Directions =
Go through the listing and pick out each line with the word "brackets" in it.
** Opening Task material block **
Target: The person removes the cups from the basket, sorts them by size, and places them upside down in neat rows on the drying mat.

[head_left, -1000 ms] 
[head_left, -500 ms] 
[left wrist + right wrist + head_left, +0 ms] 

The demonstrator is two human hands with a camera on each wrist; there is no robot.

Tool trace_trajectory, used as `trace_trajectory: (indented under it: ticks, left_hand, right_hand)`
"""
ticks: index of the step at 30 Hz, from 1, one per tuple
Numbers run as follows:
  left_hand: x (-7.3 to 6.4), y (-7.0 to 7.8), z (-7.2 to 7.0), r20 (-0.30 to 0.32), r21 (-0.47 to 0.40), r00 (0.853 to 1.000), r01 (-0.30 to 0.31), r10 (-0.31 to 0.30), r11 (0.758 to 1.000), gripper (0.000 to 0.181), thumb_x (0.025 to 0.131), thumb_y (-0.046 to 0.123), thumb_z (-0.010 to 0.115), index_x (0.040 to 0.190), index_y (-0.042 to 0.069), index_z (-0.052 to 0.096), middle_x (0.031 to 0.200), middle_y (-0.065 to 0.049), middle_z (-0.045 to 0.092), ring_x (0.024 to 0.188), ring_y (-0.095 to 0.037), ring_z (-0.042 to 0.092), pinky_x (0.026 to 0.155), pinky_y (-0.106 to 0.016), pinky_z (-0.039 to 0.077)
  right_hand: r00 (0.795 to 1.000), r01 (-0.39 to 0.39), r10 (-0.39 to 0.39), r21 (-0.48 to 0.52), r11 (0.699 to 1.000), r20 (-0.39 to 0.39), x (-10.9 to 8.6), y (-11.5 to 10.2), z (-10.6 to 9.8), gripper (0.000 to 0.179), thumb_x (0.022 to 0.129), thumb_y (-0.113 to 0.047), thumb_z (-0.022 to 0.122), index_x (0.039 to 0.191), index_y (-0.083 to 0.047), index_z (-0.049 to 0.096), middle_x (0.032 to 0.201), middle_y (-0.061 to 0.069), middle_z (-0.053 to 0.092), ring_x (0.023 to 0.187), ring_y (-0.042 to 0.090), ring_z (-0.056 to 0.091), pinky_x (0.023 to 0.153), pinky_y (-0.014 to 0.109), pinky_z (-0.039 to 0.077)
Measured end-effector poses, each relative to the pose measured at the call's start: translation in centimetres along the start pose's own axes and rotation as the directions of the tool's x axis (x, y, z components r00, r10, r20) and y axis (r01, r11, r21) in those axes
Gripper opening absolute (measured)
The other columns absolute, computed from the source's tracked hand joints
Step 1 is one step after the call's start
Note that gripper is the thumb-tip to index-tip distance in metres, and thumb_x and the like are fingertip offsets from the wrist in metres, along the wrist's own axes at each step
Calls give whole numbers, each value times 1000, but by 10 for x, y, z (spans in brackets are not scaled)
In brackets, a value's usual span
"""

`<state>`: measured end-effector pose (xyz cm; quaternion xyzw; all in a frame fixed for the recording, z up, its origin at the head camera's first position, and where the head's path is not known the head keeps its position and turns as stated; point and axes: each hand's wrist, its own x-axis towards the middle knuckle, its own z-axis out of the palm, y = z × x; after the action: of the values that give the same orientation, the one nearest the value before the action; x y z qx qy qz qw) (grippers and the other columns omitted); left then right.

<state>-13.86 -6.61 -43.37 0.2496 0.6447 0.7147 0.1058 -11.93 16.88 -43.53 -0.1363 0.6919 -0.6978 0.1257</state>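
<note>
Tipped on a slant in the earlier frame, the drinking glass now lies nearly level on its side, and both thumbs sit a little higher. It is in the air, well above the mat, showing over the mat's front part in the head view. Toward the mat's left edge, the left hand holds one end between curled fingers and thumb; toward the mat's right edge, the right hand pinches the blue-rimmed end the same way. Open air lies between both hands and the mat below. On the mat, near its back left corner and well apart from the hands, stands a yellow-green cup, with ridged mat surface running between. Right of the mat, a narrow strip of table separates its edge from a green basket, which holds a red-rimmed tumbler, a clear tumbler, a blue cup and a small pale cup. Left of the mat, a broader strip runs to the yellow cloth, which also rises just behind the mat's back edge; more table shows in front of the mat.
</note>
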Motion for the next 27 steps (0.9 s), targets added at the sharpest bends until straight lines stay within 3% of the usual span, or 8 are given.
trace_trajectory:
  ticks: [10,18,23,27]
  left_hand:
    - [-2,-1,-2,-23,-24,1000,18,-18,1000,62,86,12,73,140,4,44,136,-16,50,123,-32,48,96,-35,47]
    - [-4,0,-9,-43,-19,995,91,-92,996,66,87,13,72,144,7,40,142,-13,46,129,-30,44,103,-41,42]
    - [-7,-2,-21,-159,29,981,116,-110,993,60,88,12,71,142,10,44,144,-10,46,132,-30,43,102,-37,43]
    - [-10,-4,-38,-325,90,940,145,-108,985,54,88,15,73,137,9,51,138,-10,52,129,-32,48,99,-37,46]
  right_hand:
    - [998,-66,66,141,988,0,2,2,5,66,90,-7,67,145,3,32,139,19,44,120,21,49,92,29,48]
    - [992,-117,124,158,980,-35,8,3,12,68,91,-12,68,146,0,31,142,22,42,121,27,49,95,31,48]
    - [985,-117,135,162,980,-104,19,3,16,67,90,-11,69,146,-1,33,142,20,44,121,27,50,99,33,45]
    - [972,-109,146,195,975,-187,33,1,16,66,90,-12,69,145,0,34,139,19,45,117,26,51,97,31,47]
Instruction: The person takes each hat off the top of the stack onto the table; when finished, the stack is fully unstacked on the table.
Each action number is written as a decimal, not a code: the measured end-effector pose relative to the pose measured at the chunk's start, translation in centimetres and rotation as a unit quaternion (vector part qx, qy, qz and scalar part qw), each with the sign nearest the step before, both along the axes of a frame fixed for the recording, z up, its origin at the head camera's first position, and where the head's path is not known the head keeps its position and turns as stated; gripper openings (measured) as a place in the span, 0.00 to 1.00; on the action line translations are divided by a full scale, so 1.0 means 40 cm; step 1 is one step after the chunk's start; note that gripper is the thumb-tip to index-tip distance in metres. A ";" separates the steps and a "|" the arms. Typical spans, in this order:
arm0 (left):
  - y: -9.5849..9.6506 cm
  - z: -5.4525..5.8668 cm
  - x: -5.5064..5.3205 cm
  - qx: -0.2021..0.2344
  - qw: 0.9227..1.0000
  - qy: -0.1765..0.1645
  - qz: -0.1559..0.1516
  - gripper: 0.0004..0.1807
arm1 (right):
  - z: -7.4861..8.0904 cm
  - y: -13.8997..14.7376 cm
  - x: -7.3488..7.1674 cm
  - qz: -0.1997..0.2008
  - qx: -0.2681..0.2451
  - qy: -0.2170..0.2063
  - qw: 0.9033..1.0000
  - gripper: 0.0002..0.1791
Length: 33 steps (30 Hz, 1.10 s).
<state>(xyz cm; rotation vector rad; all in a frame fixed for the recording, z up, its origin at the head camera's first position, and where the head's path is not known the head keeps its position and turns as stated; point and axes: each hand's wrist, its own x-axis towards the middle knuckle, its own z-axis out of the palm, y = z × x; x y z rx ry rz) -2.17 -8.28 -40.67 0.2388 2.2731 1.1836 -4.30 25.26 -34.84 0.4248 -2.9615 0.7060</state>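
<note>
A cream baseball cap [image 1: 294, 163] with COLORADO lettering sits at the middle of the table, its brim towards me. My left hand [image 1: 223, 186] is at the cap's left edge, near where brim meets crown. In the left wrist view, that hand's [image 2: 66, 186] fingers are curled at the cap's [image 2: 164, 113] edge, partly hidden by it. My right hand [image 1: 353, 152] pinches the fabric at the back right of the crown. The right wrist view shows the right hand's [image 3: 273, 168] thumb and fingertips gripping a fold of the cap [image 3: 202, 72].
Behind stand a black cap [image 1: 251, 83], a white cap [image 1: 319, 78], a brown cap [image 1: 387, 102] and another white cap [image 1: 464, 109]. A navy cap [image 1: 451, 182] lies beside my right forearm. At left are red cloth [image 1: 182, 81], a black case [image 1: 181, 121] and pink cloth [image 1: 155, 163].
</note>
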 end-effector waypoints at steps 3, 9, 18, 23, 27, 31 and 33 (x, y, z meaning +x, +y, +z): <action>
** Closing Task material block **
Response area =
Calls give whole numbers, each value times 1000, but by 10 for x, y, z (spans in brackets are not scaled)
In brackets, a value's usual span

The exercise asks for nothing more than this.